Curiosity
Transgender sues Crossfit for refusing to let her compete
CrossFit sued by transgender athlete for competition discrimination
Chloe Johnson said CrossFit wouldn’t let her enter its strength competition as a woman. She was born a male, but had a sex change operation in 2006. California legally classifies her as a woman. However, CrossFit said it was unfair to other contestants to allow her to compete as a female. Johnson said she was discriminated against. She also sued for unfair competition and intentional infliction of emotional pain.
Johnson, who is 5-feet, 4-inches tall and weighs 150 pounds, said the company was trampling her civil rights. CrossFit officials said they had no problem with transgender athletes, but wanted a level paying field.
CrossFit’s general counsel, Dale Saran, would not comment on the lawsuit, which seeks $2.5 million in damages. Saran directed The Associated Press to a CrossFit online discussion board, where he posted that Jonsson had never supplied medical documents to back up her assertion that she was a woman.
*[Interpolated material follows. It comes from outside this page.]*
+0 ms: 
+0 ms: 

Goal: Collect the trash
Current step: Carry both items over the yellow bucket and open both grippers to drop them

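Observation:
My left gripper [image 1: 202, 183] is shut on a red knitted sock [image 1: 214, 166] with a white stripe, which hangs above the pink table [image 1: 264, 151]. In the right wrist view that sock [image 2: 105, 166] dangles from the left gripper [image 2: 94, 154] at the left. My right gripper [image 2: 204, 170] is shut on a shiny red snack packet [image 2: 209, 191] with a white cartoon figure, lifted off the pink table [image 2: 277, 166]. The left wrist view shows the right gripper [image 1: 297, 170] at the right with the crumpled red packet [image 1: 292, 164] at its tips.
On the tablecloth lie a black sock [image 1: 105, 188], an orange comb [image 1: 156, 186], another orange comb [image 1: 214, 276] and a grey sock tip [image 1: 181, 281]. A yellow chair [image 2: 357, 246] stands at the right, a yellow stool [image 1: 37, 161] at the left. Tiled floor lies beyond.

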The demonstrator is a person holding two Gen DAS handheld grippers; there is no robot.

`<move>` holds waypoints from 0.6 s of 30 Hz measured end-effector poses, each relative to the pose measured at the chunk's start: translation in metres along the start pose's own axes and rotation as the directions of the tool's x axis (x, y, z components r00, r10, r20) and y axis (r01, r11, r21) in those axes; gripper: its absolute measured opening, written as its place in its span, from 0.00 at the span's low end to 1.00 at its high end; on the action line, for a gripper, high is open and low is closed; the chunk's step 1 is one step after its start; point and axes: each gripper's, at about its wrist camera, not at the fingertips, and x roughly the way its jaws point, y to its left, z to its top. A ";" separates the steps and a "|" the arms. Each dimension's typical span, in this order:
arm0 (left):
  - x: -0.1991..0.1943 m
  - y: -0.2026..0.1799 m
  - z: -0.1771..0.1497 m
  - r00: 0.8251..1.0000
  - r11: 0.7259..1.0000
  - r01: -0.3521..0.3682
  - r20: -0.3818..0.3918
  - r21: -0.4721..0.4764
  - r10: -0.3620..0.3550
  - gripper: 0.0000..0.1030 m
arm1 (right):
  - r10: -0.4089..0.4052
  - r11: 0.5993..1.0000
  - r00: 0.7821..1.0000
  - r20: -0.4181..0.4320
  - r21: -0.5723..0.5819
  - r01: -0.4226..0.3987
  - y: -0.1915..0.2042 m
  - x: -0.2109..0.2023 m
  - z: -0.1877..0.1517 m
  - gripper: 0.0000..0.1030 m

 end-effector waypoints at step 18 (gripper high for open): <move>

He also dismissed McCoy’s suggestion that transgender athletes are engaged in a struggle as valid as the one black baseball players waged to be accepted in the major leagues.
“The fundamental, ineluctable fact is that a male competitor who has a sex reassignment procedure still has a genetic makeup that confers a physical and physiological advantage over women,” Saran wrote in a letter to McCoy that’s linked to the discussion board. “That Chloie may have felt herself emotionally, and very conscientiously, to be a woman in her heart, and that she ultimately underwent the legal and other surgical procedures to carry that out, cannot change that reality.”